Task instructions → Establish the number of lines below that contain the string "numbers". State that number alone.
===
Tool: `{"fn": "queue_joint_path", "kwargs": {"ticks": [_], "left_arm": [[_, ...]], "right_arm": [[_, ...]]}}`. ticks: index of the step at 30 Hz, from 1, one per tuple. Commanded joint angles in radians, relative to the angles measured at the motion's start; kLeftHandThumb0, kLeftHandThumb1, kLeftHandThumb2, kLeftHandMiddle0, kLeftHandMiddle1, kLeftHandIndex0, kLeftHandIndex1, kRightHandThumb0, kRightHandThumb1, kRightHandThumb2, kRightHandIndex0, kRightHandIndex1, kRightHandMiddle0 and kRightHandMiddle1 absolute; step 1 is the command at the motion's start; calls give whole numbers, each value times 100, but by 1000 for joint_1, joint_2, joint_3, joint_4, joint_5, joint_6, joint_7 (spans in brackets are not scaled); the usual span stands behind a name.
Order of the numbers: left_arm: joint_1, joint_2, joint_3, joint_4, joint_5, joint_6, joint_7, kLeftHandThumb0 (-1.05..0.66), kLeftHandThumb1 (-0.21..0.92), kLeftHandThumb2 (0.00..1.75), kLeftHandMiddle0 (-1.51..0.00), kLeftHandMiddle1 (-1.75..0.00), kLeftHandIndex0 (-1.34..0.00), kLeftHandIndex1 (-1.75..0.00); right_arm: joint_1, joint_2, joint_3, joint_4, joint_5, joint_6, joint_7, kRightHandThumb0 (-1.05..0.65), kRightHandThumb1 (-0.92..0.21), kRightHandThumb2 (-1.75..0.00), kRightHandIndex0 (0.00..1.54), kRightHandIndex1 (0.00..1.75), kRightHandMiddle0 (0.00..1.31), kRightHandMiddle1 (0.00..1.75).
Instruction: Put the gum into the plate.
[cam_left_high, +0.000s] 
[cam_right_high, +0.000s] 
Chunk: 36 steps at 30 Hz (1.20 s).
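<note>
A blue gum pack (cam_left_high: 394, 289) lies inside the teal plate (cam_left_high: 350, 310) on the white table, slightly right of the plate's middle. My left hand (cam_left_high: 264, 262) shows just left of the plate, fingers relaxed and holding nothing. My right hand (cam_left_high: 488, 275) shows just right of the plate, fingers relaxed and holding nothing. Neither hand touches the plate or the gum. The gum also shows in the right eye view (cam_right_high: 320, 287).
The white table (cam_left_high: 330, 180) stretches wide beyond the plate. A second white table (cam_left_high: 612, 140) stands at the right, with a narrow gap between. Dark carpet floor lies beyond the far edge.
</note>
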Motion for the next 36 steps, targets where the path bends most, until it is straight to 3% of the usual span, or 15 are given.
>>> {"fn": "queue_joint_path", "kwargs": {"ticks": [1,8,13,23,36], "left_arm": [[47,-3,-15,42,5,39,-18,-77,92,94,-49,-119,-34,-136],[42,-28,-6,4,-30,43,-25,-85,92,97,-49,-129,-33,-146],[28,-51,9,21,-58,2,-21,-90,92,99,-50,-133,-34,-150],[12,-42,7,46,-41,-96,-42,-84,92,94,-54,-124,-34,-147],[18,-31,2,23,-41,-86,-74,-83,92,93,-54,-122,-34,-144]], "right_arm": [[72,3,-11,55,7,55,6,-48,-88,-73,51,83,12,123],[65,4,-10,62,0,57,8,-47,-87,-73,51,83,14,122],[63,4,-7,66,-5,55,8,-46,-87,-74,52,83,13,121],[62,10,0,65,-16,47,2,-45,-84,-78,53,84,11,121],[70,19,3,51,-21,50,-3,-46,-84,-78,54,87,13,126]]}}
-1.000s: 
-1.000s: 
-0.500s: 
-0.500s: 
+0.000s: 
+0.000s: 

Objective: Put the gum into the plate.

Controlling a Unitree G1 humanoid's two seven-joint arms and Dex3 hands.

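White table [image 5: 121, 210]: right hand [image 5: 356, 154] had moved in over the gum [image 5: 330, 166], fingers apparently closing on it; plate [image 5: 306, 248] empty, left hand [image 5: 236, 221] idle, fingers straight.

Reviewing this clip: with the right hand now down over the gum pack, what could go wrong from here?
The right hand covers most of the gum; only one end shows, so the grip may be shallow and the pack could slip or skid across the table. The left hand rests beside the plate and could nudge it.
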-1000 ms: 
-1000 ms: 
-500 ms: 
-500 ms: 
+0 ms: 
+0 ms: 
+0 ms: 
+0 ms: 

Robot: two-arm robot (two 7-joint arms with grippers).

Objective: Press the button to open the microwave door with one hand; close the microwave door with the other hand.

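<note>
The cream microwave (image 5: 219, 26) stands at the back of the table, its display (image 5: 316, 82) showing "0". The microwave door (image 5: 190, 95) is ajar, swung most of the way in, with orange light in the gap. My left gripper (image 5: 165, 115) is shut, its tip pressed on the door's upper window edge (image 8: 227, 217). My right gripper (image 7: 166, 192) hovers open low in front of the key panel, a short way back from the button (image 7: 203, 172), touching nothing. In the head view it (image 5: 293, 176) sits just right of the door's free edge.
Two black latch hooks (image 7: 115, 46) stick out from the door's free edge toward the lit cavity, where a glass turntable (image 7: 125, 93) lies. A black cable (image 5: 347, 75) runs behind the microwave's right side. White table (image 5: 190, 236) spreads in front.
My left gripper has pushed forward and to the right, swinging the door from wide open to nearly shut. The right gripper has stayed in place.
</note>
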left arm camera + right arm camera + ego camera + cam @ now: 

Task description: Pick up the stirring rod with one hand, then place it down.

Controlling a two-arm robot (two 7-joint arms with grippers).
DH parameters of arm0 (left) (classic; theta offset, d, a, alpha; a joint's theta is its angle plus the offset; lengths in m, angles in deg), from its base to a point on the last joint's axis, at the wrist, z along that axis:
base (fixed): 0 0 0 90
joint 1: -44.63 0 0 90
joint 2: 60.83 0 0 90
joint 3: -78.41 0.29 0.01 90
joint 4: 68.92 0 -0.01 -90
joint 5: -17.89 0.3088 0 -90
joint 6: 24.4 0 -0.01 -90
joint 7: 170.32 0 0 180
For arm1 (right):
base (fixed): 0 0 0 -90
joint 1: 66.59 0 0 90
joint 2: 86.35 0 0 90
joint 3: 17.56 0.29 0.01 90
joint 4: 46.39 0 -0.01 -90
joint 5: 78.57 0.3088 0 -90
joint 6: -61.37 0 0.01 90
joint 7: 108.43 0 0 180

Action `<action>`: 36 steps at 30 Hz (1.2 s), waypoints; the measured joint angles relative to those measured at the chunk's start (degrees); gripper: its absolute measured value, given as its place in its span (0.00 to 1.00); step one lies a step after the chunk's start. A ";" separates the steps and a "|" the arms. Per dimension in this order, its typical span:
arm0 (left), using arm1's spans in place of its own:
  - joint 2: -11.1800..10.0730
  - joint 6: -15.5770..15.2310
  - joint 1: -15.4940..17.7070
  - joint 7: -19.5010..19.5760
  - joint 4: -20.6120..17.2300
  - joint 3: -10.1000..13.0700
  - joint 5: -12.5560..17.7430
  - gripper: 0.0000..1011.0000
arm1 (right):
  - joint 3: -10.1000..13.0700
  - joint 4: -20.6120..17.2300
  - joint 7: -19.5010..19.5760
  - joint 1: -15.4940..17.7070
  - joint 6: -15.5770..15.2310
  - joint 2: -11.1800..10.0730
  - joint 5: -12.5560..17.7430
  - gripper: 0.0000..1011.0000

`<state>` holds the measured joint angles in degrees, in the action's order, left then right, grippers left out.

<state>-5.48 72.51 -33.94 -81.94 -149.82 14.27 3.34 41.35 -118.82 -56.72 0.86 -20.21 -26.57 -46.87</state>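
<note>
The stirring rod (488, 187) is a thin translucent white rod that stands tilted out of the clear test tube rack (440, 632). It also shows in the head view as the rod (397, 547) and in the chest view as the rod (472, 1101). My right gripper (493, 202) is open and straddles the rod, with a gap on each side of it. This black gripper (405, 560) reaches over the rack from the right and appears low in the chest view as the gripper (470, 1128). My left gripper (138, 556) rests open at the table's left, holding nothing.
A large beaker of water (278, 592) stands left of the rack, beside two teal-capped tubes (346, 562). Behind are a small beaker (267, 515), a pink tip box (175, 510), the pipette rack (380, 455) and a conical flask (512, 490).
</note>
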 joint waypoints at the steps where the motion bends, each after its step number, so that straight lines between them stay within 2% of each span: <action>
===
Exercise output → 2